April 30, 1997 -- *NOTE* Full Props to PatternLand for my awesome new background.

I'm really annoyed at my family. I just can't stand the talk I get! I go to school and my grades are up again...and I don't take easy classes either! I've never failed a class in my whole life. I also have a job, I only work about 25 hours a week but it sure is plenty when I have school too! I spent my entire last entry talking about how lazy I am...I'm really not. I think I do plenty with school, work, Pep Band, and trying to have a little bit of a life in my free time.

I owe my mother some money, and I'll be paid off in about two paychecks, not a big deal. But my parents are constantly telling me I need to get on a budget. Screw you! The only reason I'm in debt at all is because when I got my computer I was under the impression they were paying for half...then the bill came in and they changed their minds. But I didn't complain. I paid $100 a week or more until I was almost paid off. Then I lost my job. Except for Christmas presents for my family and two friends, I've been doing nothing and saving money by eating PB and J for two months. Then I get a paycheck and I want a CD, I want to go to a movie, and I go to dinner with my boyfriend. No, I DIDN'T get any in the bank this time. I didn't plan to. I PLAN to put it in NEXT paycheck. This paycheck was for paying off a large chunk of debt and having a bit of fun. I gave my mother $140 out of my $200 and change paycheck. I don't see the problem. I have the entire summer to save for next semester's spending money. I am on a budget. I have got it all figured out already. I don't see myself having a problem with that at all. But because I spend $1.50, yes-- a buck fifty, on CRAP that I wanted, using my own money that I earned, I get bitched at! I've had no money for so long, why can't I enjoy it a little when I first get it back?

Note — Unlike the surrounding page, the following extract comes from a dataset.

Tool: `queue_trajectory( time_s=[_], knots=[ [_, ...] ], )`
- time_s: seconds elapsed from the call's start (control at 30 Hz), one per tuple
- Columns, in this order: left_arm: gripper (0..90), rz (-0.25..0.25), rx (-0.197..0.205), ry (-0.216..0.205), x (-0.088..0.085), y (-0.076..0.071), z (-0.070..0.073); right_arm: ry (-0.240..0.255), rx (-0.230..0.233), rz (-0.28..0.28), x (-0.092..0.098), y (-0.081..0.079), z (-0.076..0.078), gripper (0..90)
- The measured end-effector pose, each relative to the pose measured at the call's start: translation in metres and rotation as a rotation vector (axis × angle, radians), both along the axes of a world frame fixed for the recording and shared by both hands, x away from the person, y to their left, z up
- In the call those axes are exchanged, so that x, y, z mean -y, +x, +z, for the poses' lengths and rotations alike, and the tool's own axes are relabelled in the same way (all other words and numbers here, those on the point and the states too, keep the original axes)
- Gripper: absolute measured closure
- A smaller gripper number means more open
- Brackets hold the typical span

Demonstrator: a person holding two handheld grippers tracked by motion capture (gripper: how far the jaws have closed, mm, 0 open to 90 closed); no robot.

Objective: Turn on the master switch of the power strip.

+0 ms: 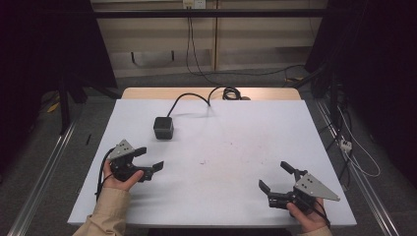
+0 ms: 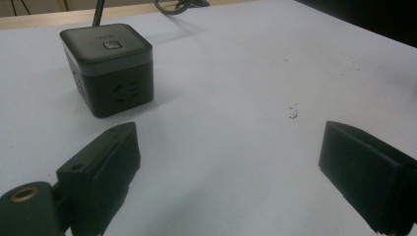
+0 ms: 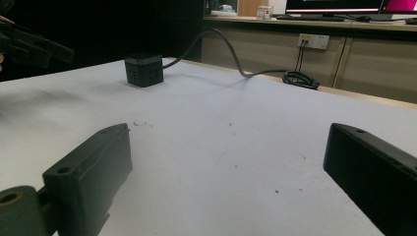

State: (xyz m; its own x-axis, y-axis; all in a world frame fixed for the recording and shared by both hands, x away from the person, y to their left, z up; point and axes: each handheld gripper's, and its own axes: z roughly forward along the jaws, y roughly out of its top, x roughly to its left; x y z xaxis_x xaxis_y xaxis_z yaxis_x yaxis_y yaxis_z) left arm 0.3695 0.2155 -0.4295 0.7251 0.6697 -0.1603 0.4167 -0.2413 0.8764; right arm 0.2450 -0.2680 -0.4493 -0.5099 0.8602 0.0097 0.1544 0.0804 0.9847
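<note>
Resting on the white table point(image 1: 236, 147), both grippers gape wide, the left gripper point(image 1: 146, 158) near what looks like a cube socket point(image 1: 163, 127).

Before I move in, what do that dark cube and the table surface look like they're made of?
The cube looks like moulded plastic: matte dark grey, rounded edges, socket slots on its sides and a button on top, so probably a power cube. Its cord looks rubber-sheathed. The table surface is a flat matte white board, lightly scuffed and stained; laminate or painted, I cannot tell which.
</note>
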Motion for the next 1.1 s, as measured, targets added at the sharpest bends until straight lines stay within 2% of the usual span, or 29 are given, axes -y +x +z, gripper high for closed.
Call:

I'm paying them back steadily, I don't ask them for cash, and I'm not buying a LOT of useless crap. But if I'm earning money, why can't I enjoy a bit of it? Most of my money is spent on food because I'm never home!

What it comes down to is I'm really sick of them criticizing me. I've done pretty well with myself. Good grades, a job, a life, and all kinds of stuff to be proud of. So what if I spent some money on something useless? It is my money, I AM allowed to spend the money I earned, right?

Okay. My point is made. It always comes back to the same thing. I want to go away to school. Really, really badly.